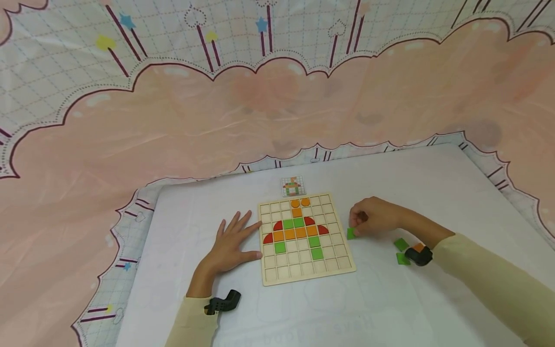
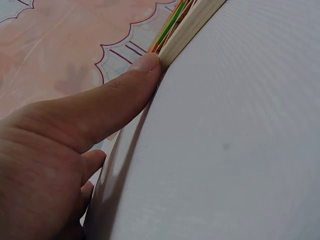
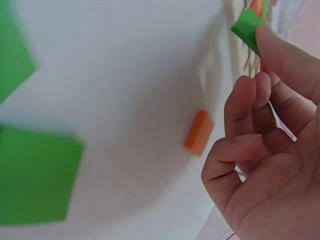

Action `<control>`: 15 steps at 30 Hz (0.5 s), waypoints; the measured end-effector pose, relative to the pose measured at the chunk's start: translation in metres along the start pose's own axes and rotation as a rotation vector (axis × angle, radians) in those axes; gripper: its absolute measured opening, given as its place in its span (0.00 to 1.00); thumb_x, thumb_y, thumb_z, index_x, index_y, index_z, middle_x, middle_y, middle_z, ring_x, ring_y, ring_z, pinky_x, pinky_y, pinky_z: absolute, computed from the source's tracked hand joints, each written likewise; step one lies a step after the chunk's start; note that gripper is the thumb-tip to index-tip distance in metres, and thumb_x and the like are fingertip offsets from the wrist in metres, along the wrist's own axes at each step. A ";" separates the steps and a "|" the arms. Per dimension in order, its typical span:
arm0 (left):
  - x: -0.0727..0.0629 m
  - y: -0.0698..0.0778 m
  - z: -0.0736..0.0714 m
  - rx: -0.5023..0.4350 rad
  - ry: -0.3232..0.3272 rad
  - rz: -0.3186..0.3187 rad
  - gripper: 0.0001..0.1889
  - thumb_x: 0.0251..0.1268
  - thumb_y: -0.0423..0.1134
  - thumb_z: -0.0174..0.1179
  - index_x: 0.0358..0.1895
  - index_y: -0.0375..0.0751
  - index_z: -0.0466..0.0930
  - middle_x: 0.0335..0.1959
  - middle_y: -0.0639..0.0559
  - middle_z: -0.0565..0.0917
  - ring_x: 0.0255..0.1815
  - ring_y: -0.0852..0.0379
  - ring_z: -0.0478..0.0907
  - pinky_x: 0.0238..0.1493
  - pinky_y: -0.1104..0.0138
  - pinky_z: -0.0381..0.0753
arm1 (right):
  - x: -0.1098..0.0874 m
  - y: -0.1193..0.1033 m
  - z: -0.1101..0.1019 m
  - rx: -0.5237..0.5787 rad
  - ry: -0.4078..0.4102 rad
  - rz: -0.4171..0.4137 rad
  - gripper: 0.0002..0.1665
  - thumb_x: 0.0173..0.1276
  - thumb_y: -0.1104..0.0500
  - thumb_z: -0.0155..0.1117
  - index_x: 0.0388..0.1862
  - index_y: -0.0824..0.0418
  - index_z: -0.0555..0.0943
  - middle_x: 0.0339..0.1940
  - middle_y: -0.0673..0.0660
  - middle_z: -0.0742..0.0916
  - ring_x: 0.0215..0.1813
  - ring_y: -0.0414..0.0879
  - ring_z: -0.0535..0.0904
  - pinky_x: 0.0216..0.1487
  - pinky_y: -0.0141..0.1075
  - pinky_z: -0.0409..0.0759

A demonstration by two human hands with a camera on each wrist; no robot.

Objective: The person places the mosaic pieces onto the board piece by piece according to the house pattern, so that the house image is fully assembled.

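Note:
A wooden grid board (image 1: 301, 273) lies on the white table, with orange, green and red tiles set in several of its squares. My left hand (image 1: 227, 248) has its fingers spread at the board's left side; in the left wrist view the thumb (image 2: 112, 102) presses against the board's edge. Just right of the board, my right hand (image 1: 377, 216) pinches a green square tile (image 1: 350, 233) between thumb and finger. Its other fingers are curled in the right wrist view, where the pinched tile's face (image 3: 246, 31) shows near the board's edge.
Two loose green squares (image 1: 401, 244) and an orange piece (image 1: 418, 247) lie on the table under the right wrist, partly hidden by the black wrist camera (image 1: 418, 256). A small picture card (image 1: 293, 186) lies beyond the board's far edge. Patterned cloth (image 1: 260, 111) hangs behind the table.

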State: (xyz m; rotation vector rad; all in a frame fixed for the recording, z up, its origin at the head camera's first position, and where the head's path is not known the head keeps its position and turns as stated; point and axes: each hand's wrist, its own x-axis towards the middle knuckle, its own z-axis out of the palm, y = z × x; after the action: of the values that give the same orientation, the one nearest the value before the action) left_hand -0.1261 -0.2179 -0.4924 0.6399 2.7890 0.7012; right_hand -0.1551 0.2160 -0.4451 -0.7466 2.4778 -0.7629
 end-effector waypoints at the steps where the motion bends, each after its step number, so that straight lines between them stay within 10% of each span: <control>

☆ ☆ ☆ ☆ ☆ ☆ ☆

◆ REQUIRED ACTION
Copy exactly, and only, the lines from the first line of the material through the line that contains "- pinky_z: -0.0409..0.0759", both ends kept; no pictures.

◆ WRITTEN RESPONSE
Action `<control>`: 15 steps at 30 Hz (0.5 s), waypoints; the measured end-effector pose, relative to the pose measured at the chunk's start: translation in metres along the start pose's own axes and rotation as a rotation vector (axis × angle, radians) in those axes; gripper: its absolute measured opening, given as its place in its span (0.00 to 1.00); thumb_x, thumb_y, thumb_z, index_x, index_y, index_z, middle_x, middle_y, middle_z, ring_x, ring_y, ring_z, pinky_x, pinky_y, pinky_z: absolute, computed from the source's tracked hand joints, each written likewise; step one lies a step after the chunk's start; note that gripper is the thumb-tip to index-tip distance in metres, and thumb_x and the like are fingertip offsets from the wrist in metres, along the wrist's own axes at each step. A ";" separates the steps and a "|" the arms. Per dimension in order, its typical span:
arm0 (left):
  - x: -0.0727..0.0629 m
  - y: -0.0698..0.0778 m
  - z: -0.0736..0.0714 m
  - rx: -0.5023..0.4350 rad
  - ry: -0.3232..0.3272 rad
  - rz: -0.3186..0.3187 rad
  - gripper: 0.0001..0.1889
  - thumb_x: 0.0251..0.1268
  - thumb_y: -0.0423..0.1134
  - thumb_z: -0.0174..0.1179
  - index_x: 0.0358..0.1895
  - index_y: -0.0375..0.0751
  - index_z: -0.0466..0.0930
  - middle_x: 0.0335..0.1959
  - middle_y: -0.0639..0.0559
  - middle_z: -0.0565..0.0917
  - ring_x: 0.0255..0.1815
  - ring_y: -0.0852..0.0379
  - ring_z: -0.0478..0.0907
  - pinky_x: 0.0238..0.1493
  - pinky_y: -0.1104..0.0138
  - pinky_z: -0.0381..0.0753
arm1 (right):
  - x: -0.1098..0.0874 m
  - y: -0.1193..0.1033 m
  - z: -0.1101..0.1019 m
  - rx: -0.5237..0.5787 rad
  - ry: -0.4078..0.4102 rad
  - rz: -0.4171..0.4137 rad
  - gripper: 0.0002..0.1665
  - thumb_x: 0.0173..0.1276
  - thumb_y: -0.1104..0.0500
  - thumb_z: -0.0155..0.1117
  - index_x: 0.0388..0.1862
  - index_y: -0.0824..0.0418
  - index_z: -0.0555..0.0943
  - middle_x: 0.0339..0.1940
  - middle_y: -0.0673..0.0660
  - middle_z: -0.0742..0.0916
  - ring_x: 0.0215..0.1813
  - ring_y: -0.0414..0.0879
  - ring_z: -0.0535..0.0904
  - pinky_x: 0.0216..0.1487
  - pinky_y: -0.0141..0.1075
  - pinky_z: -0.0409..0.0759

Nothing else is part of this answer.